### [What is required]
Set down exactly the lines that run from the line with "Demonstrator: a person" to the end of the data, and nothing else.

### [Source material]
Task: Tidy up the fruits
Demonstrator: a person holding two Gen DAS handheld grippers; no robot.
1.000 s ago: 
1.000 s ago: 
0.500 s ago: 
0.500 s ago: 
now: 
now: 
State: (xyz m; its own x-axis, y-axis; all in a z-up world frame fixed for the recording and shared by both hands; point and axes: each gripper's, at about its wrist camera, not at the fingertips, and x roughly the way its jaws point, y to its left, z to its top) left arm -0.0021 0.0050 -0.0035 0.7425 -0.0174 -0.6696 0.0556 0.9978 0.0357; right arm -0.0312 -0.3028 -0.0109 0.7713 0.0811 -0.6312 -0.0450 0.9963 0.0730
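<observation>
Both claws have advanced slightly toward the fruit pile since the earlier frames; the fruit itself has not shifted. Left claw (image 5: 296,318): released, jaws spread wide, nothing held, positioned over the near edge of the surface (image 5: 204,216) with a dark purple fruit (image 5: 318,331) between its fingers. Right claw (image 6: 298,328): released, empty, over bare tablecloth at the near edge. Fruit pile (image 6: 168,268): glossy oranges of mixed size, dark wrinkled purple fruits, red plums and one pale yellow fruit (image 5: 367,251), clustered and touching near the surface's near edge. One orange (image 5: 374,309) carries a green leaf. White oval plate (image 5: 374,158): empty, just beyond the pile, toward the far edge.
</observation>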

### [Response below]
Demonstrator: a person holding two Gen DAS handheld grippers; no robot.
1.000 s ago: 
1.000 s ago: 
0.500 s ago: 
0.500 s ago: 
now: 
now: 
State: (xyz m; its own x-axis, y-axis; all in a z-up world frame fixed for the recording and shared by both hands; point and axes: each gripper's, at about its wrist camera, not at the fingertips, and x roughly the way its jaws point, y to its left, z to its top) left arm -0.0021 0.0050 -0.0035 0.7425 -0.0174 -0.6696 0.0556 0.9978 0.0357; right arm -0.0312 -0.3028 -0.0109 0.7713 0.0811 -0.6312 -0.0450 0.9963 0.0730
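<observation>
Both claws have advanced slightly toward the fruit pile since the earlier frames; the fruit itself has not shifted. Left claw (image 5: 296,318): released, jaws spread wide, nothing held, positioned over the near edge of the surface (image 5: 204,216) with a dark purple fruit (image 5: 318,331) between its fingers. Right claw (image 6: 298,328): released, empty, over bare tablecloth at the near edge. Fruit pile (image 6: 168,268): glossy oranges of mixed size, dark wrinkled purple fruits, red plums and one pale yellow fruit (image 5: 367,251), clustered and touching near the surface's near edge. One orange (image 5: 374,309) carries a green leaf. White oval plate (image 5: 374,158): empty, just beyond the pile, toward the far edge.
</observation>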

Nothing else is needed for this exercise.